* TASK BRIEF
Up to and including the line containing "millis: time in", set down each line of the entries below exactly, starting from the first, and leave out the rest.

***

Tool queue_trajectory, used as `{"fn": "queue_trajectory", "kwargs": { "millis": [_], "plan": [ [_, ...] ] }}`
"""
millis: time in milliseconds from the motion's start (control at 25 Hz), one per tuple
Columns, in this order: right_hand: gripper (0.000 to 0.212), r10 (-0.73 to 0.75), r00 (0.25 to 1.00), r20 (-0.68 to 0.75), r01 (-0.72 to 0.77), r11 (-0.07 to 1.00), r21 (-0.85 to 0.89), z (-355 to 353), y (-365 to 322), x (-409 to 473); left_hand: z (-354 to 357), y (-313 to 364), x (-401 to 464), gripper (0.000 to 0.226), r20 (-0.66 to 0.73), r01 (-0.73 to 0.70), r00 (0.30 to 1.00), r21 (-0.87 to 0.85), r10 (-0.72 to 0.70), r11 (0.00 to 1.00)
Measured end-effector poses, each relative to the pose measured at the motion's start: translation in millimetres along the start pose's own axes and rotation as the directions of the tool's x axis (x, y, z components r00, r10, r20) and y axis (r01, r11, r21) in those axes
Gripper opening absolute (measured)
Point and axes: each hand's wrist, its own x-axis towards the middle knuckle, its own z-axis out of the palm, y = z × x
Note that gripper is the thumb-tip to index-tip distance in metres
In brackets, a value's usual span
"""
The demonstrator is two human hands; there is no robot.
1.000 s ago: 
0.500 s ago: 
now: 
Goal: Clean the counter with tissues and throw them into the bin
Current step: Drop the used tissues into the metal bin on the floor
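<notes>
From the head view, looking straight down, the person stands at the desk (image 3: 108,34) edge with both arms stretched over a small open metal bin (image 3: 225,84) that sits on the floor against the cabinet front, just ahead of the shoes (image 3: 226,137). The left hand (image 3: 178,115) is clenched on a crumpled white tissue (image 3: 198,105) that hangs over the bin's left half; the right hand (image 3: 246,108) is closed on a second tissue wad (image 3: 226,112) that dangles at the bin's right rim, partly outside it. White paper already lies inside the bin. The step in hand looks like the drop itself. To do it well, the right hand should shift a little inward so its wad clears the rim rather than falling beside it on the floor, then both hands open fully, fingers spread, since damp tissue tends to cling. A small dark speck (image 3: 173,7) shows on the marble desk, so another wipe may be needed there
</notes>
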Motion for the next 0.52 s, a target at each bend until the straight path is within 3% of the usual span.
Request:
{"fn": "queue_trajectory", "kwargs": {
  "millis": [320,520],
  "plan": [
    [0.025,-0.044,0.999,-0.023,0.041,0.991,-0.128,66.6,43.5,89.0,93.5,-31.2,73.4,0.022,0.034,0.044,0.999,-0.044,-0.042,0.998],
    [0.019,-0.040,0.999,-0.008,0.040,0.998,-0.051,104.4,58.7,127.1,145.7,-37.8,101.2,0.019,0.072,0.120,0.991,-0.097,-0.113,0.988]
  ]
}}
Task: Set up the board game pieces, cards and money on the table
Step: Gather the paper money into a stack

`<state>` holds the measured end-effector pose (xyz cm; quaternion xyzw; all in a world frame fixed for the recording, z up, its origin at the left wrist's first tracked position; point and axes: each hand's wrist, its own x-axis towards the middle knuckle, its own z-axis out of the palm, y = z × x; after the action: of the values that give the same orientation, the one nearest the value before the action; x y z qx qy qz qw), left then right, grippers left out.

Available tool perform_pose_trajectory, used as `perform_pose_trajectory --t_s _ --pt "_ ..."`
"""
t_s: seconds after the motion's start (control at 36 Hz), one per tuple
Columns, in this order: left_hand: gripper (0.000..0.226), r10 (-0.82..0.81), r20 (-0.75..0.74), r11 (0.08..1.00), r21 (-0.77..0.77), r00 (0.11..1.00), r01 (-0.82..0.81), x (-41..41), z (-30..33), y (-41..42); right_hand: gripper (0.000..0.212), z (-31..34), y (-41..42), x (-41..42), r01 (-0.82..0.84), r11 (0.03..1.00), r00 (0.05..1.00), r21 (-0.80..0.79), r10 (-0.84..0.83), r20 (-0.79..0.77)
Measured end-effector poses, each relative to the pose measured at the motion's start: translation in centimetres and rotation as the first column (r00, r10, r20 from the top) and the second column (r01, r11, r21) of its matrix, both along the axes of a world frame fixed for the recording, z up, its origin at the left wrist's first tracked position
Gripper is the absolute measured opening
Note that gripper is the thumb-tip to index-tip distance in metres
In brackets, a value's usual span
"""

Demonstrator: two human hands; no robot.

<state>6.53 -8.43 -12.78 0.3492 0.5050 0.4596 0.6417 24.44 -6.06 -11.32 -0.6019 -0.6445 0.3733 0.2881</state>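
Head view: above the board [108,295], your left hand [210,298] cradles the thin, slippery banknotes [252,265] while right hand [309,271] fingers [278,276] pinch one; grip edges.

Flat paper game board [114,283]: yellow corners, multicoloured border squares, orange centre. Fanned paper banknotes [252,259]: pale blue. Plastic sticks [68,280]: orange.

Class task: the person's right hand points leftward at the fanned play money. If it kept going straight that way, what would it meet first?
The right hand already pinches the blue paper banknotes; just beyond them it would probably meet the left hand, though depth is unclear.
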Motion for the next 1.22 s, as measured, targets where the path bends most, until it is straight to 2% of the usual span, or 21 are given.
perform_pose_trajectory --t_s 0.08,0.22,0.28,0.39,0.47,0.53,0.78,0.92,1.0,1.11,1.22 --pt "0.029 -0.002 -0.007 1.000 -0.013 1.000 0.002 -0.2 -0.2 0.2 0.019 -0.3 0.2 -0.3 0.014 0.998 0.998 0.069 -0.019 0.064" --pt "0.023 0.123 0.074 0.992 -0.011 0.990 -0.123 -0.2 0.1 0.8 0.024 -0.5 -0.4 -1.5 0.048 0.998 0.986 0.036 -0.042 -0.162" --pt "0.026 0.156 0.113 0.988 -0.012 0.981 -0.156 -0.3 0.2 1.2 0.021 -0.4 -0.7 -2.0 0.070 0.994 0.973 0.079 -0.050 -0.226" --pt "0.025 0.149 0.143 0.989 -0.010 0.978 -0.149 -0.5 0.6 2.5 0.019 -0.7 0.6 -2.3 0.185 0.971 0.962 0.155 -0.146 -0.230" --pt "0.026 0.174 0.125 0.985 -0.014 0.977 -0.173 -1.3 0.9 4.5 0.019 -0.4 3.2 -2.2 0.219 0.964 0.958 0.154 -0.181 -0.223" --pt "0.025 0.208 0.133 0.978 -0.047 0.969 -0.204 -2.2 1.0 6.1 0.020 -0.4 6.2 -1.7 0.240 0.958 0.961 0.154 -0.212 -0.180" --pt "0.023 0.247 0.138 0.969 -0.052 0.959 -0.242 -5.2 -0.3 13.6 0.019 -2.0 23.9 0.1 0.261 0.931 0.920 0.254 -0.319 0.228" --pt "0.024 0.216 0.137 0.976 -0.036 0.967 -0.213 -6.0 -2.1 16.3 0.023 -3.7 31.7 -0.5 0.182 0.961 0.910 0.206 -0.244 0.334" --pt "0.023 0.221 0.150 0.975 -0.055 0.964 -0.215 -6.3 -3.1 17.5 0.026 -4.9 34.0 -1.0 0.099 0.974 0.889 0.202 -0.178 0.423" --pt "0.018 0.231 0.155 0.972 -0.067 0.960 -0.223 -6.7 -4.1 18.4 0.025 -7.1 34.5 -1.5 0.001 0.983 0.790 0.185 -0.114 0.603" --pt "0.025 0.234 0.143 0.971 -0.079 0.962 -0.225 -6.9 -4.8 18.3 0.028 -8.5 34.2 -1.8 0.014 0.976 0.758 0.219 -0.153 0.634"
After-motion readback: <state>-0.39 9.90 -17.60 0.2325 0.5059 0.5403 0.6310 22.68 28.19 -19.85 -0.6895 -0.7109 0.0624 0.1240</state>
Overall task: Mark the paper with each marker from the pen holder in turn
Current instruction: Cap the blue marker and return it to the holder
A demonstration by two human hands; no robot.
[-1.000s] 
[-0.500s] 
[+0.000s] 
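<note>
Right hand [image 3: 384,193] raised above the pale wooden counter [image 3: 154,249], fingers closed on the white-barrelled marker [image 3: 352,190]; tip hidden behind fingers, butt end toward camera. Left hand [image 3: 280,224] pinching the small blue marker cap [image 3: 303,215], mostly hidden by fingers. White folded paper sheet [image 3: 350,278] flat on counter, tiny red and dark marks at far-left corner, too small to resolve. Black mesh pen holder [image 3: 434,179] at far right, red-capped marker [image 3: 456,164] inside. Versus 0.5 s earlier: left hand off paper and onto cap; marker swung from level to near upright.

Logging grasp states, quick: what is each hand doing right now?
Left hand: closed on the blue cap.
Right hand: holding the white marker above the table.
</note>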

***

* OUTPUT OF THE EXERCISE
Tool queue_trajectory, used as `{"fn": "queue_trajectory", "kwargs": { "millis": [_], "plan": [ [_, ...] ] }}`
"""
millis: time in milliseconds from the motion's start (control at 25 Hz), one per tuple

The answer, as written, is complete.